Required work:
Wherever "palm" turns up in the entries, copy out the line that holds it.
##### Provided information
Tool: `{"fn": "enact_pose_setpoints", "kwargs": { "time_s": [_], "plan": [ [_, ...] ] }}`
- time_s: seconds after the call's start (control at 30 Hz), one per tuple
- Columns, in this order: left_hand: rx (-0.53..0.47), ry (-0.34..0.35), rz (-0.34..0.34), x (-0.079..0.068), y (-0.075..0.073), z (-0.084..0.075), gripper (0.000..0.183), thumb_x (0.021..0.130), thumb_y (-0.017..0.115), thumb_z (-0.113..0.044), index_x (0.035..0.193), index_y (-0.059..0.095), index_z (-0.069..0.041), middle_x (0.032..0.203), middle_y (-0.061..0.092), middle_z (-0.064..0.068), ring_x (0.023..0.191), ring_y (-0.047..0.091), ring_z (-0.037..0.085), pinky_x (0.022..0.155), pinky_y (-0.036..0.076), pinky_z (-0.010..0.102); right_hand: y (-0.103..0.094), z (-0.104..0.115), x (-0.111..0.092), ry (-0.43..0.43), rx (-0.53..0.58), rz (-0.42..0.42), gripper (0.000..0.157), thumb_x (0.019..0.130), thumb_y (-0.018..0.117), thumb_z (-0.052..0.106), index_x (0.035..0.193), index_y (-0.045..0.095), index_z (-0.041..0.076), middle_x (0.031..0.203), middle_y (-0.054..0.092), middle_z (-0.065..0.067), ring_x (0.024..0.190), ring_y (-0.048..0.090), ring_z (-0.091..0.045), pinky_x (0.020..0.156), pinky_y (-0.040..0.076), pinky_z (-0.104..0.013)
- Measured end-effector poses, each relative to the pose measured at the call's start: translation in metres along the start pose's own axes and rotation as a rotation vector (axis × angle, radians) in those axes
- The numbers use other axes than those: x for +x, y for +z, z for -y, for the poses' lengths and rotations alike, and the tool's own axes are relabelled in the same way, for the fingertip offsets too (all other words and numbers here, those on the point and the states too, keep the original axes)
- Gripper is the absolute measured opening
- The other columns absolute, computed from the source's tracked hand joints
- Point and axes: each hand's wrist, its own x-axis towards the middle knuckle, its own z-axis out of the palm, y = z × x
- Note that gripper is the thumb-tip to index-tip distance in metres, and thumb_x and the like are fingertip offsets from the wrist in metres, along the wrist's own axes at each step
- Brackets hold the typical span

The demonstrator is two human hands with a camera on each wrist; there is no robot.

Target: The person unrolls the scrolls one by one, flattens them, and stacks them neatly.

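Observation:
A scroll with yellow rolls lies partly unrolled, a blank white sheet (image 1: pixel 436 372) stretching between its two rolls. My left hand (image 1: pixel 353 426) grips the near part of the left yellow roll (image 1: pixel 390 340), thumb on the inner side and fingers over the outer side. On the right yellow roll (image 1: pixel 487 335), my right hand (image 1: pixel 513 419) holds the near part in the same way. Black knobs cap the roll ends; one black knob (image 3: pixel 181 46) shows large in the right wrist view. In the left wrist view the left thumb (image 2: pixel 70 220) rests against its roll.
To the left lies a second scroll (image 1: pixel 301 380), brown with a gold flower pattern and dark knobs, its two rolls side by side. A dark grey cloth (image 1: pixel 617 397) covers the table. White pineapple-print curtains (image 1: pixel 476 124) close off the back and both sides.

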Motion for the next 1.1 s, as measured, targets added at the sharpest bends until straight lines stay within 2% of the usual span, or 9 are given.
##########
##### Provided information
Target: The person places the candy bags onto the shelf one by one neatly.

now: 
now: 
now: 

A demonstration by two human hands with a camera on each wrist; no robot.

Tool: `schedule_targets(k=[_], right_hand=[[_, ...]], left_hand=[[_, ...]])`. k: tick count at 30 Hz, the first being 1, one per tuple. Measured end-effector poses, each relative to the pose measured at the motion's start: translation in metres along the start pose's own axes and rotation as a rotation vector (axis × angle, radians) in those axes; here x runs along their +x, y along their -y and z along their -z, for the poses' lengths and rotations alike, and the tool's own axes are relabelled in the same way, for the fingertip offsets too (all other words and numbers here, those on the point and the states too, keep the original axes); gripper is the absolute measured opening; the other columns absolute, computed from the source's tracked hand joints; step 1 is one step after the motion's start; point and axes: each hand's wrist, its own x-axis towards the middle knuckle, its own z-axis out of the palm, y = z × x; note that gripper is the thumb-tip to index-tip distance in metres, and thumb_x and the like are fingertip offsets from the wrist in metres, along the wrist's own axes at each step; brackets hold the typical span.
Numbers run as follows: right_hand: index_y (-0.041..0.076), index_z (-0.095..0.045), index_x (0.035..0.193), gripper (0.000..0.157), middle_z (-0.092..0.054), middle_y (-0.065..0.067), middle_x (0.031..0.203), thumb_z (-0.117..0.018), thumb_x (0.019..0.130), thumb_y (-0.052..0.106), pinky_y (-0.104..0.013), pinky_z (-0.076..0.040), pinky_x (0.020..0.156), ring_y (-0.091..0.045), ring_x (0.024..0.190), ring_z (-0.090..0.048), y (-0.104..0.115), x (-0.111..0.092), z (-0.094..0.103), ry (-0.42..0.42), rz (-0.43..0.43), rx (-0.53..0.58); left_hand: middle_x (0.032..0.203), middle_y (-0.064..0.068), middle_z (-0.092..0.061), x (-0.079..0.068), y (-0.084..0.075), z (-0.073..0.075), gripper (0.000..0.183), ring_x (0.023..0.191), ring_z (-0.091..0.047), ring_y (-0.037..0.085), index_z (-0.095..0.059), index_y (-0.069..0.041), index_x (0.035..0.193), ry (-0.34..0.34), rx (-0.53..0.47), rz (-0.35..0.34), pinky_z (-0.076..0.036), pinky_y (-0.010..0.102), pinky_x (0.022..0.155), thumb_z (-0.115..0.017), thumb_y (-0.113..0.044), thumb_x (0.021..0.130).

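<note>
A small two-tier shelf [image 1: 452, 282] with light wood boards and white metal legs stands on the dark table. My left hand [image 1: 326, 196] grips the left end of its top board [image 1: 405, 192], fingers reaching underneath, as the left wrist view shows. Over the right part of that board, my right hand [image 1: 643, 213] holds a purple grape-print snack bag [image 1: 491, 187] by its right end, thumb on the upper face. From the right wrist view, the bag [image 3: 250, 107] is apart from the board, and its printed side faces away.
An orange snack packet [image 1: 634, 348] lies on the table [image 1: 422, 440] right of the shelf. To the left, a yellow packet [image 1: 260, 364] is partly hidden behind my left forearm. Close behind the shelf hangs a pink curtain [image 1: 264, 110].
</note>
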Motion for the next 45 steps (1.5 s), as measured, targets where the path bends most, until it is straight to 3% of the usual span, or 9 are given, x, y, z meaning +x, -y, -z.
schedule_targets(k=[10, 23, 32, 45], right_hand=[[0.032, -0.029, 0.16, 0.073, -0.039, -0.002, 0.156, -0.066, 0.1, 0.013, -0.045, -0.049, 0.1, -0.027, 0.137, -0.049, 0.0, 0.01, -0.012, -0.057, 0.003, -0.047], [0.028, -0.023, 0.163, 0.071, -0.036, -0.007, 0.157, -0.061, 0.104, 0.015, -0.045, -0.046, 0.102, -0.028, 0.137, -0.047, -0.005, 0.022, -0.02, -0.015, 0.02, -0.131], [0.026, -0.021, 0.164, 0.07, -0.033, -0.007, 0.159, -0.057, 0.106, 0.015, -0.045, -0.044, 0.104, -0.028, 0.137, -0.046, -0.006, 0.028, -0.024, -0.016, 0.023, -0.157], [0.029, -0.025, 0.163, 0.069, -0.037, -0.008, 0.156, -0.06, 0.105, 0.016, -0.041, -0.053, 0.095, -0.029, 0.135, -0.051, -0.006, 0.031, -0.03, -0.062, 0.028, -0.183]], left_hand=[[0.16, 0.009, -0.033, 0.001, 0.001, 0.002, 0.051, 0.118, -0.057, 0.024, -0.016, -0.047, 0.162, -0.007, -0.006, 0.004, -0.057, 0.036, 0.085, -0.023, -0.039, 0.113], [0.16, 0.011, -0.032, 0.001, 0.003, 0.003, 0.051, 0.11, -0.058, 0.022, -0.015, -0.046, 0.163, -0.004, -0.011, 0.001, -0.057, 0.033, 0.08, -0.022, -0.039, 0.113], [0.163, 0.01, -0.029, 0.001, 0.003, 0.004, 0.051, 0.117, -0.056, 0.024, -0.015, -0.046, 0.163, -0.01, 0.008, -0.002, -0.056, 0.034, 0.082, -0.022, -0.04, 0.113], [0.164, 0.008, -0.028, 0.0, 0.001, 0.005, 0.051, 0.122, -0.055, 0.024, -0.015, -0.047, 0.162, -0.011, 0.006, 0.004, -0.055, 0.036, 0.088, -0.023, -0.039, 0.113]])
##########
Solved exercise:
- Point and axes: each hand's wrist, its own x-axis towards the middle knuckle, its own z-axis out of the palm, y = z × x
Tool: `schedule_targets(k=[_], right_hand=[[_, ...]], left_hand=[[_, ...]])`. k: tick count at 30 Hz, the first being 1, one per tuple. Measured end-effector poses, each relative to the pose measured at the motion's start: translation in metres along the start pose's own axes and rotation as a rotation vector (axis × angle, radians) in those axes; here x runs along their +x, y along their -y and z along their -z, for the poses' lengths and rotations alike, and the tool's own axes are relabelled in the same way, for the fingertip offsets too (all other words and numbers here, those on the point and the states too, keep the original axes); gripper is the absolute measured opening; the other columns absolute, computed from the source's tracked hand joints; step 1 is one step after the motion's start; point and axes: each hand's wrist, its own x-axis towards the middle knuckle, its own z-axis out of the palm, y = z × x; note that gripper is the thumb-tip to index-tip distance in metres, and thumb_x and the like are fingertip offsets from the wrist in metres, along the wrist's own axes at each step; brackets hold the typical span.

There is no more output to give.